**Task to complete**: A word-for-word copy of the records below is needed, without the images.

***

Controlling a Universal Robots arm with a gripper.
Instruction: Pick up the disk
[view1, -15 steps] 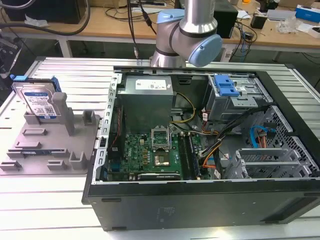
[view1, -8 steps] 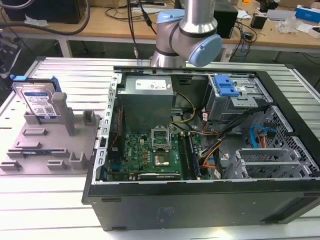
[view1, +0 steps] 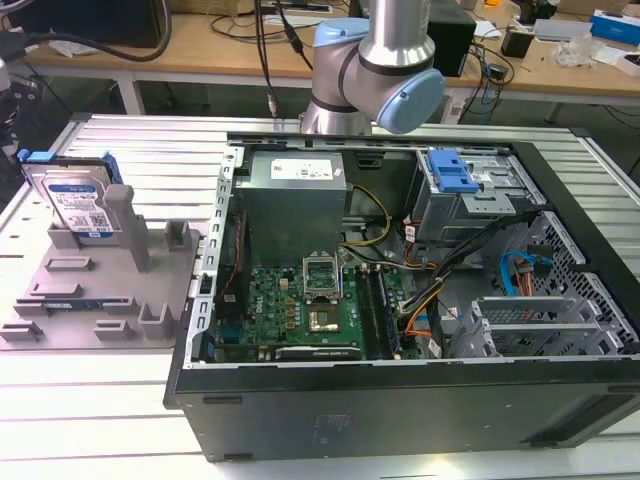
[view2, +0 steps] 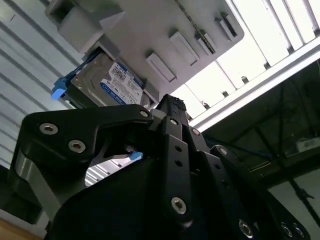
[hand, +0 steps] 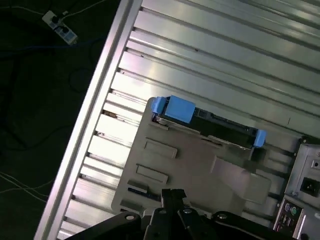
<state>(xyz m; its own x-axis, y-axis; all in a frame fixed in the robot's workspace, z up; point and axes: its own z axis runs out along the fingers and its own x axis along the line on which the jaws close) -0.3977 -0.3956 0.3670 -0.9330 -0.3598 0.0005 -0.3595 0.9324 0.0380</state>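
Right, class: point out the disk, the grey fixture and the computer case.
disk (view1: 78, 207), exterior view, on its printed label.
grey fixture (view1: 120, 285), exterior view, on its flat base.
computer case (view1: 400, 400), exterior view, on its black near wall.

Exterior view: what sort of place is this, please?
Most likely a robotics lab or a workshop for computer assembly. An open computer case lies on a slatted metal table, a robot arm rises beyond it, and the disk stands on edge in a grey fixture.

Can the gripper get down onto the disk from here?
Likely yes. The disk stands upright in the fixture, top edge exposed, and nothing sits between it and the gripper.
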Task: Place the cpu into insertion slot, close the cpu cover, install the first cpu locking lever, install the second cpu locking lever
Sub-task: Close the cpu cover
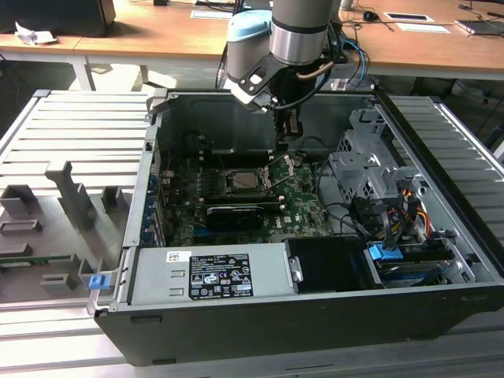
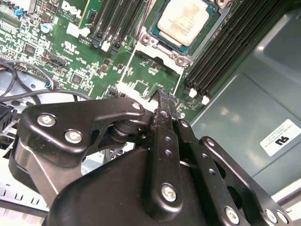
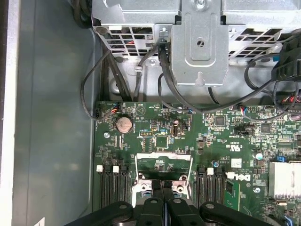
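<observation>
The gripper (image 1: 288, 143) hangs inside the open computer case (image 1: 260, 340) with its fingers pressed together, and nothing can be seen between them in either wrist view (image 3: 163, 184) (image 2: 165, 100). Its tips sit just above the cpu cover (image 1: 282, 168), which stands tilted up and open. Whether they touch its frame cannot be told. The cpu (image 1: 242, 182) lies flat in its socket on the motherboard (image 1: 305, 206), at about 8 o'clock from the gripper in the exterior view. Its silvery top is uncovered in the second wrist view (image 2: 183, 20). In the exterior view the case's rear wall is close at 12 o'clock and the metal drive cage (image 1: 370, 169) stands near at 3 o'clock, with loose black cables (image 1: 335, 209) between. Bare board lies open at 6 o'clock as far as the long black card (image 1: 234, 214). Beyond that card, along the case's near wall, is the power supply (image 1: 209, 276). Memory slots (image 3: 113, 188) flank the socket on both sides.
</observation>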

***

**Result**:
Controlling a Universal Robots arm with a gripper.
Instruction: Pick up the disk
[view1, -15 steps] 
[view1, -8 steps] 
[view1, +0 steps] 
[view2, +0 steps] 
[hand, +0 steps] 
<state>(xyz m; its own x-axis, y-axis; all in a frame fixed in the robot's workspace, z up; point and axes: its own z axis runs out along the fingers and its own x axis along the line on which the jaws close) -0.3977 -0.3956 0.3670 -0.9330 -0.3598 0.0005 -0.3595 0.9324 0.0380</state>
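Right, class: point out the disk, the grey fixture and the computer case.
disk (view1: 78, 207), exterior view, on its printed label.
grey fixture (view1: 120, 285), exterior view, on its flat base.
computer case (view1: 400, 400), exterior view, on its black near wall.

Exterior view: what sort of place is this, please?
Most likely a robotics lab or a workshop for computer assembly. An open computer case lies on a slatted metal table, a robot arm rises beyond it, and the disk stands on edge in a grey fixture.

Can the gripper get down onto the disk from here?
Likely yes. The disk stands upright in the fixture, top edge exposed, and nothing sits between it and the gripper.
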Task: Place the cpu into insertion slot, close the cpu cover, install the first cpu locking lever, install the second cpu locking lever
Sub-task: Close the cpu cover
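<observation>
The gripper (image 1: 288, 143) hangs inside the open computer case (image 1: 260, 340) with its fingers pressed together, and nothing can be seen between them in either wrist view (image 3: 163, 184) (image 2: 165, 100). Its tips sit just above the cpu cover (image 1: 282, 168), which stands tilted up and open. Whether they touch its frame cannot be told. The cpu (image 1: 242, 182) lies flat in its socket on the motherboard (image 1: 305, 206), at about 8 o'clock from the gripper in the exterior view. Its silvery top is uncovered in the second wrist view (image 2: 183, 20). In the exterior view the case's rear wall is close at 12 o'clock and the metal drive cage (image 1: 370, 169) stands near at 3 o'clock, with loose black cables (image 1: 335, 209) between. Bare board lies open at 6 o'clock as far as the long black card (image 1: 234, 214). Beyond that card, along the case's near wall, is the power supply (image 1: 209, 276). Memory slots (image 3: 113, 188) flank the socket on both sides.
</observation>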

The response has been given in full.